Bertrand De Broc (Les Mousquetaires): « Cette nuit, c’était incroyable, il y avait des étoiles filantes partout, on passait notre temps à lever la tête, c’était un super spectacle. Côté navigation, c’était difficile car j’étais collé au bitume. J’ai du arrêter le bateau et faire marche arrière car j’avais des plastiques pris dans les safrans et la quille. Je suis à peu près à 1 mille derrière Chabagny. Il y a des couloirs, des bascules de vent et avec les petites vagues, c’est difficile de rester sous pilote. D’après les fichiers, il semble qu’il y ait un peu plus de vent sur la gauche. De mon côté, je vais rester dans le paquet et s’il y a une opportunité, je la saisirai.»
Patrice Bougard (Kogane): « Ca fait plaisir d’être un peu devant. Je vois le bateau de la Marine, je suis très content. J’ai réussi à me reposer après le raz de Sein car là bas, ça a vraiment été difficile, il a fallu s’arracher les tripes pour sortir contre le courant. J’ai beaucoup barré depuis hier. Là je suis sous pilote, je viens juste de manger et je vais aller me reposer. »
Eric Defert (Suzuki Automobiles): « Au raz de Sein, ça a été l’enfer. J’ai reculé un moment puis j’ai essayé de mouiller mais ça ne tenait pas. Heureusement là, c’est reparti. J’ai 15 nœuds, un vent au 300 qui devrait un peu tourner à gauche. J’essaie de bien me placer pour remonter quelques places, j’ai une grosse pêche pour finir cette étape.. J’ai Défi Mousquetaires près de moi, Région Basse-Normandie et sous le vent, Rapid’Flore. »

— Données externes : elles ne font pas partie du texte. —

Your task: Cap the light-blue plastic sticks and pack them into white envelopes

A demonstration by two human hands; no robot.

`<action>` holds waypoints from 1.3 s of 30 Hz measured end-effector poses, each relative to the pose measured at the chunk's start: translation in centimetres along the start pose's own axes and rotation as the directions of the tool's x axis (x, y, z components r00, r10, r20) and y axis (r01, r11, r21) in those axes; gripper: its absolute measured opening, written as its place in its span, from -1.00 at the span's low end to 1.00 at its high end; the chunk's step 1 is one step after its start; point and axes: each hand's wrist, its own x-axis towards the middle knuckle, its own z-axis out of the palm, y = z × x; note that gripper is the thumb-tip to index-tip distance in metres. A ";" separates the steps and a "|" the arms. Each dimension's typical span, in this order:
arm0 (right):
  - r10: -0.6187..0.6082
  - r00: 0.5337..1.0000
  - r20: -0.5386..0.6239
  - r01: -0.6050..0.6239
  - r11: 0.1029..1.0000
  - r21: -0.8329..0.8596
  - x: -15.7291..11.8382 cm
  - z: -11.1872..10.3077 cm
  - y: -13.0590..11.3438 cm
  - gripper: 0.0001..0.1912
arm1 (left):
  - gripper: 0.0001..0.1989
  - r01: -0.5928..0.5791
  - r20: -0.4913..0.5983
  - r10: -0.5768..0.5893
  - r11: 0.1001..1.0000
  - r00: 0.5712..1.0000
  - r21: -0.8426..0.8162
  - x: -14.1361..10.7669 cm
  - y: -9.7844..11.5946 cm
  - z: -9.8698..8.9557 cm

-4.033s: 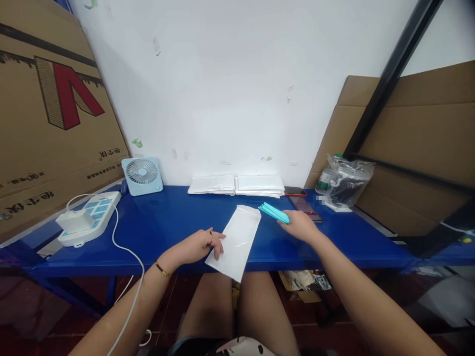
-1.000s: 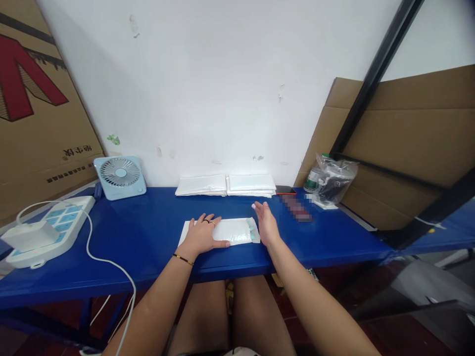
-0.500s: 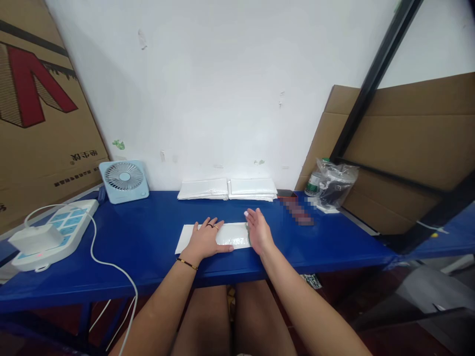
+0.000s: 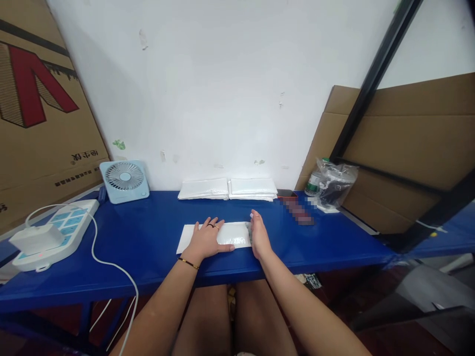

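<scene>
A flat white packet with a glossy, bumpy surface [image 4: 237, 235] lies lengthwise on the blue table [image 4: 156, 217], close to its front edge. My left hand [image 4: 208, 238] rests palm down on the packet's left half, its fingers and thumb spread. At the packet's right end my right hand [image 4: 261, 235] stands on its edge, palm facing left, fingers stretched out and held straight. Something greyish shows between this palm and the packet's end, too small to make out. Two low stacks of similar white packets, left [image 4: 203, 189] and right [image 4: 253, 188], lie side by side against the wall.
At the left are a light blue fan [image 4: 125, 181], a white power strip [image 4: 70, 225] with a plugged-in adapter [image 4: 37, 239], and a white cable [image 4: 111, 264]. A dark phone-like object [image 4: 287, 193], a bottle [image 4: 313, 183] and a clear plastic bag [image 4: 336, 185] are at the right.
My right hand has shifted slightly right and turned more onto its edge. My left hand and the packet have stayed nearly in place.
</scene>
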 end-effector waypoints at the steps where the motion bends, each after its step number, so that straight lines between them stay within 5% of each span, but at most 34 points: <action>1: 0.039 0.999 0.002 -0.039 0.998 0.047 0.2 0.2 0.0 -0.36 | -0.04 0.001 0.001 -0.001 1.000 1.000 0.002 0.0 0.0 0.0; 4: 0.139 0.989 0.047 -0.145 0.978 0.149 0.5 0.8 -0.1 -0.35 | -0.02 -0.006 0.013 0.006 1.000 1.000 0.005 0.1 -0.1 0.1; 10: 0.112 0.994 -0.004 -0.109 0.969 0.223 0.3 1.0 -0.5 -0.51 | 0.00 -0.021 0.008 0.021 1.000 1.000 -0.001 0.3 -0.5 0.6; 14: -0.083 0.973 0.217 0.103 0.991 -0.086 0.6 -2.1 -2.3 -0.62 | -0.05 -0.179 0.111 0.185 0.982 0.976 -0.065 1.1 -1.1 -0.5; 16: -0.186 0.876 0.446 0.357 0.871 -0.338 0.6 -4.7 -3.8 -0.54 | -0.13 -0.315 0.195 0.329 0.944 0.924 -0.103 2.0 -1.3 -1.5; 19: -0.011 0.633 0.774 0.550 0.711 -0.439 -0.3 -8.2 -5.8 -0.34 | -0.29 -0.484 0.286 0.493 0.869 0.822 -0.104 3.6 -1.0 -3.0; 21: 0.064 0.543 0.837 0.611 0.653 -0.447 -1.7 -9.4 -6.4 -0.31 | -0.32 -0.544 0.308 0.537 0.836 0.785 -0.071 4.6 -0.5 -3.9; 25: -0.038 0.529 0.848 0.721 0.548 -0.425 -4.9 -8.8 -6.4 -0.56 | -0.29 -0.499 0.145 0.496 0.866 0.856 -0.015 4.0 0.6 -5.8; 28: -0.099 0.552 0.828 0.762 0.463 -0.453 -6.0 -7.5 -5.7 -0.68 | -0.45 -0.375 0.000 0.380 0.912 0.925 -0.166 0.8 1.0 -6.6; 32: -0.200 0.572 0.795 0.794 0.378 -0.476 -5.8 -6.8 -4.9 -0.89 | -0.32 -0.298 0.043 0.341 0.871 0.939 -0.390 -4.5 1.4 -5.2; 36: -0.163 0.556 0.815 0.771 0.468 -0.432 -5.6 -6.9 -5.0 -0.91 | -0.70 -0.249 0.010 0.264 0.921 0.964 -0.299 -6.7 1.8 -2.2; 39: -0.155 0.600 0.785 0.704 0.568 -0.426 -5.4 -6.8 -5.1 -0.91 | -0.83 -0.218 -0.047 0.213 0.940 0.976 -0.262 -6.4 2.2 -1.2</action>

Gérald Véniard (Scutum): « C’est clair que là, les conditions sont plutôt sympa. Il fait beau, chaud, je suis en t-shirt. Si on était monté en Irlande ça n’aurait pas été la même chose. Le passage du Raz de Sein a été moyen. On s’est fait un peu fait enfermer à terre avec Foncia. Ca va encore bricoler pas mal pendant une quinzaine d’heures jusqu’à la bouée BXA. Mais pour l’heure, c’est un peu un round d’observation. »
Nicolas Bérenger (Koné Ascenseurs): « Je suis amarré à ma barre, à l’attaque, l’écoute entre les dents. Je suis plutôt mal parti. A la bouée de dégagement, je n’avais plus que 3 ou 4 bateaux derrière moi. En fait, ça fait trois étapes et trois mauvais départs. Il semble que je sois programmé pour revenir dans le match quand ça va pas… Il faut croire que j’ai besoin de ça pour démarrer. »
Robert Nagy (Théolia): « Un peu de chaleur, ça change et ça fait du bien. Sur le plan d’eau, la flotte est bien partagée. Moi je suis plutôt du côté gauche en descendant, en compagnie de Fred Duthil, et j’attends la bascule au sud-ouest. J’ai eu du mal au raz de Sein. J’étais décalé à 150 mètres de Gildas Mahé. Ils ont pris la risée devant moi, et là, je les ai vus partir. Sur ce coup là, ils m’ont mis un mille. Je suis toujours un peu handicapé par mon poignet, mais je fais attention, et les conditions n’ont pas été très gênantes. »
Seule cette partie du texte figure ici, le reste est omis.